• _TRY IT_
Look through the records and copy each line that has "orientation" in it.

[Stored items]
┌──

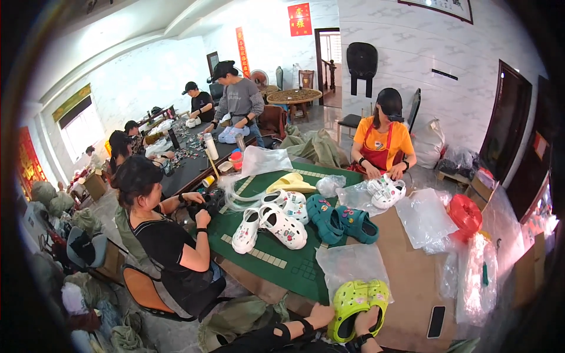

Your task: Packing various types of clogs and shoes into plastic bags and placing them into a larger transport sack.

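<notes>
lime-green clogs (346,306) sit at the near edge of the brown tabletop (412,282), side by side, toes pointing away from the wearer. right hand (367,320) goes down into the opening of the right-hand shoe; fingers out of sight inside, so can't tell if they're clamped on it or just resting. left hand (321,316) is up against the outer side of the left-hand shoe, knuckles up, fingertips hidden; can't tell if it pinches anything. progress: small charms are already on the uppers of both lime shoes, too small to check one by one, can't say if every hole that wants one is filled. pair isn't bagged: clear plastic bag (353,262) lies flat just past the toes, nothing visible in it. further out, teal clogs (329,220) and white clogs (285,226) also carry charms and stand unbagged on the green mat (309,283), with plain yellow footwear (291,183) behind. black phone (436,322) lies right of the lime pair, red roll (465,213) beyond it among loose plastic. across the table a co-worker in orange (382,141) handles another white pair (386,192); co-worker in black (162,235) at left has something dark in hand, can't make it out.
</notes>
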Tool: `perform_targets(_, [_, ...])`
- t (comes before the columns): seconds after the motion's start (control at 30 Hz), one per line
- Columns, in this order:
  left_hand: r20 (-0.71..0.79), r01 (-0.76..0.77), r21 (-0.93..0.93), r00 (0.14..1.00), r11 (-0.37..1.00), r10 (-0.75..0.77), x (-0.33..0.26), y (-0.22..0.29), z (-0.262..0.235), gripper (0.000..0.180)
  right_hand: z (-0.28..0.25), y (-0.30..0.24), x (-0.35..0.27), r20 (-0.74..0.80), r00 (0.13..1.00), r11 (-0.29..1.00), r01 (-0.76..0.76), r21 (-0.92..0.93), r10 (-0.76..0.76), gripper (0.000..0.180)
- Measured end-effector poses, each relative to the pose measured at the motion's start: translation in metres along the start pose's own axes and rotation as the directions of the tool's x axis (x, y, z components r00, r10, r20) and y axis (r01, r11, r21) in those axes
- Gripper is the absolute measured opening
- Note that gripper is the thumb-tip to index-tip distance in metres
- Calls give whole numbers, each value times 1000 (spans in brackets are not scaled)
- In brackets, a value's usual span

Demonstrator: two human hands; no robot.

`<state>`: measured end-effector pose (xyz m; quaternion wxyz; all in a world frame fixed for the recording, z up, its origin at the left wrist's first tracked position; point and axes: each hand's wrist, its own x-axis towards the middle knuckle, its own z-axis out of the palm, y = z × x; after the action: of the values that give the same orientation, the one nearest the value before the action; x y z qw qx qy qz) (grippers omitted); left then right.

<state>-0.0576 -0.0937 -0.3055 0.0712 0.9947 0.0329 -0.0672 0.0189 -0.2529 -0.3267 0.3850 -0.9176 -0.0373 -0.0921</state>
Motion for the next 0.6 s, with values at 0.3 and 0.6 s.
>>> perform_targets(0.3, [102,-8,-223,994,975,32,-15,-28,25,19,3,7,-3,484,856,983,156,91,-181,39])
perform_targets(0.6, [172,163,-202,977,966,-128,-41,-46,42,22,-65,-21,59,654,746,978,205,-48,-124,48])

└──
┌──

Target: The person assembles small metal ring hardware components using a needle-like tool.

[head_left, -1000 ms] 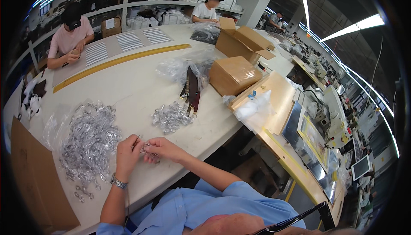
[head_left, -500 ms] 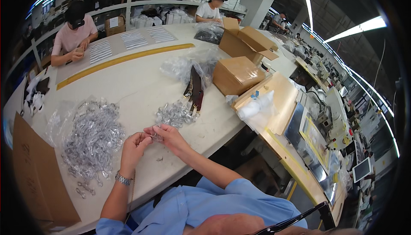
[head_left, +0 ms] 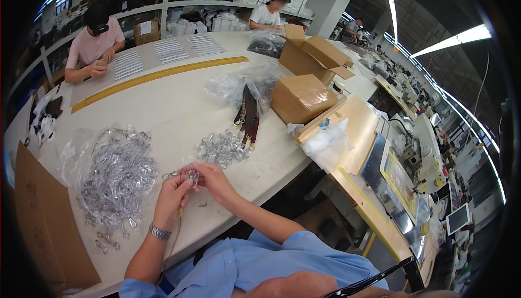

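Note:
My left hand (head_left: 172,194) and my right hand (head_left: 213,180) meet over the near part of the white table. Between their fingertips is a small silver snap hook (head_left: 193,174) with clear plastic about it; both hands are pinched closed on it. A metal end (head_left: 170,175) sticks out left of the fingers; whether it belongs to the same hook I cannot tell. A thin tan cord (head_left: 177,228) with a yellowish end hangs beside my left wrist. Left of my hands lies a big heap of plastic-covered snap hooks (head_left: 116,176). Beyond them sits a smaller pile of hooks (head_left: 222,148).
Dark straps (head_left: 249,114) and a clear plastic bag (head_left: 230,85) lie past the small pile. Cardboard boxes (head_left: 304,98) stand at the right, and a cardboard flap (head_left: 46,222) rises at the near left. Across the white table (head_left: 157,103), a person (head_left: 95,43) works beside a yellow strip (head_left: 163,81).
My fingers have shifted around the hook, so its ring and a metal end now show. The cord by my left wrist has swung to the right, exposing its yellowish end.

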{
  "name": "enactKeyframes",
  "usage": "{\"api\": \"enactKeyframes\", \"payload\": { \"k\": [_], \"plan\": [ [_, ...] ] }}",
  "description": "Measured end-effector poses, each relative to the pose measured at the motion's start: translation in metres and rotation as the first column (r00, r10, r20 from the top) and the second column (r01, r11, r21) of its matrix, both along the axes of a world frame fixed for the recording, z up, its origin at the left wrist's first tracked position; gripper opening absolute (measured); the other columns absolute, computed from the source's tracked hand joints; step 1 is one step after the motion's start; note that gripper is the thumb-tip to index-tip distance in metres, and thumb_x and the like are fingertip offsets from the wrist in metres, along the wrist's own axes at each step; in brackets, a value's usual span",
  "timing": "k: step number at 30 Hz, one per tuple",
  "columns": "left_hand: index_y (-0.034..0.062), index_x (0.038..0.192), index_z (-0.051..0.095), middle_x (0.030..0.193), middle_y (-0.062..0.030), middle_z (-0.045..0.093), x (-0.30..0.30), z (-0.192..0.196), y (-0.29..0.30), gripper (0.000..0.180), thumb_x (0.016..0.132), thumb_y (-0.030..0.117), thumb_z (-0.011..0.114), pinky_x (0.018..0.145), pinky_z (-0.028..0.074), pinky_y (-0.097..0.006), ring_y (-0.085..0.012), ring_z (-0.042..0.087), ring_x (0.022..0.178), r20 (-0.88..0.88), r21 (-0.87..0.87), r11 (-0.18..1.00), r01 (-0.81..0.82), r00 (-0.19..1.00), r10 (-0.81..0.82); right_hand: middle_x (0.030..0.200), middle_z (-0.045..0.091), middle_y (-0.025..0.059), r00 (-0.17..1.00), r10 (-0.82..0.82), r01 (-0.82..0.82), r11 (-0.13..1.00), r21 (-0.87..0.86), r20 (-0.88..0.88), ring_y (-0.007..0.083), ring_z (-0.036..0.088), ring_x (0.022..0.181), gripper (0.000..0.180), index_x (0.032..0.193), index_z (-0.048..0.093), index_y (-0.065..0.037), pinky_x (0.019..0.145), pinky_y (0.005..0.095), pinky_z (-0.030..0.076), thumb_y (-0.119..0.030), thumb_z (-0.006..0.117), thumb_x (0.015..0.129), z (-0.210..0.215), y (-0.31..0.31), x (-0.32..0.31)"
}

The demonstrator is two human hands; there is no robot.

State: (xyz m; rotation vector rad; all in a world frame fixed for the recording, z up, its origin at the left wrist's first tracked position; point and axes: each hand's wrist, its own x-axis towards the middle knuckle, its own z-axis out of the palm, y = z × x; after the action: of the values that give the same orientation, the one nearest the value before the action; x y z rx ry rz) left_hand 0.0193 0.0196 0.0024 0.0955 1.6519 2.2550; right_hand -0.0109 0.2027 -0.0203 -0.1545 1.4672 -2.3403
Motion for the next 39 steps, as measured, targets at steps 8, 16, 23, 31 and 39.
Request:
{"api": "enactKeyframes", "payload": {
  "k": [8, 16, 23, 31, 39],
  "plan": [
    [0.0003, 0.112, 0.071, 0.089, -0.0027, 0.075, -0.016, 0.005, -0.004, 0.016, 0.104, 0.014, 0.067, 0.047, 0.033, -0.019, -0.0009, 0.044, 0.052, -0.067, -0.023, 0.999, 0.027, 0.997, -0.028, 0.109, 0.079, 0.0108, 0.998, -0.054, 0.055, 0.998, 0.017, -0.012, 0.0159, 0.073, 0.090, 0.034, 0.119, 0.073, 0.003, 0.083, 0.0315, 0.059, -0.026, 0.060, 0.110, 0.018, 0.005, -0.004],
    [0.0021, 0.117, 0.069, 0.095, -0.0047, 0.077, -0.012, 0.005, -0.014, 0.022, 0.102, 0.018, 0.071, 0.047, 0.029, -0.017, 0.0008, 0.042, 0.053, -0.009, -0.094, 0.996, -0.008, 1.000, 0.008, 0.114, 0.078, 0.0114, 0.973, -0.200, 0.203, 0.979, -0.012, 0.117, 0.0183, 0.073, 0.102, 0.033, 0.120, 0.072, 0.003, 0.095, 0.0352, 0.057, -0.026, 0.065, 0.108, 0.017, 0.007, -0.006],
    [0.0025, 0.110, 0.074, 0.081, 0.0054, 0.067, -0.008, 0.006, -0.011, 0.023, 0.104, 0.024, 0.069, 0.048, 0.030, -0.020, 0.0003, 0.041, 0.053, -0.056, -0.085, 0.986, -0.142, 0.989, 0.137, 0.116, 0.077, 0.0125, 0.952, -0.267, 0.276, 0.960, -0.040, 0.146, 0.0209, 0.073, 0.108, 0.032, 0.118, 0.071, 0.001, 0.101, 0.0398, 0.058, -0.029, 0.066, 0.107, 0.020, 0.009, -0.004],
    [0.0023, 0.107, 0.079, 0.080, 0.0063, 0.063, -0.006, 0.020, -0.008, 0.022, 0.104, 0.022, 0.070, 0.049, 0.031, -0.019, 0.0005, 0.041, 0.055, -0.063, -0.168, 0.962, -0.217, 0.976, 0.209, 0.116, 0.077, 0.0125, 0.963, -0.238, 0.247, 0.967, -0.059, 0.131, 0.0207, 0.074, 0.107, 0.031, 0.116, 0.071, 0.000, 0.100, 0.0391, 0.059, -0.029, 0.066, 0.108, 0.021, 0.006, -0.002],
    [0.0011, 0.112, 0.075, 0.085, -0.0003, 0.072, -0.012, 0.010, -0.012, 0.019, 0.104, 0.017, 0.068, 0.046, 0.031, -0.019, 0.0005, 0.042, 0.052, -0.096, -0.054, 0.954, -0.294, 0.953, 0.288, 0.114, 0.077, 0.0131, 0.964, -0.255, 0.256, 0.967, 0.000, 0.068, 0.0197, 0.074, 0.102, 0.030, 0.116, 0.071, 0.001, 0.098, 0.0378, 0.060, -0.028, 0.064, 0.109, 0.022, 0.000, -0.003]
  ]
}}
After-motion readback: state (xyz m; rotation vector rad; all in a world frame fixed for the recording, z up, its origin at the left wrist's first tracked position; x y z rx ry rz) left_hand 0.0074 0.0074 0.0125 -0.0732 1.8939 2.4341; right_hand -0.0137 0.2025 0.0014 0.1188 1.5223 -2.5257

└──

• _PROBLEM SOLUTION_
`<state>`: measured end-effector pose (xyz m; quaternion wxyz; all in a world frame fixed for the recording, z up, its origin at the left wrist's first tracked position; point and axes: each hand's wrist, its own x-axis towards the middle knuckle, its own z-axis out of the palm, y = z × x; after the action: of the values that give the same orientation, the one nearest the value before the action; x y z qw qx qy qz) (grippers omitted); left then right.
State: (xyz m; rotation vector rad; all in a world frame fixed for the recording, z up, its origin at the left wrist's first tracked position; point and axes: each hand's wrist, its own x-axis towards the middle knuckle, its own z-axis out of the palm, y = z × x; after the action: of the values that give the same orientation, the one nearest the value before the action; x y z rx ry rz) left_hand 0.0193 0.0196 0.0024 0.0955 1.6519 2.2550; right_hand -0.0109 0.2027 -0.0203 -0.1545 1.4672 -2.3403

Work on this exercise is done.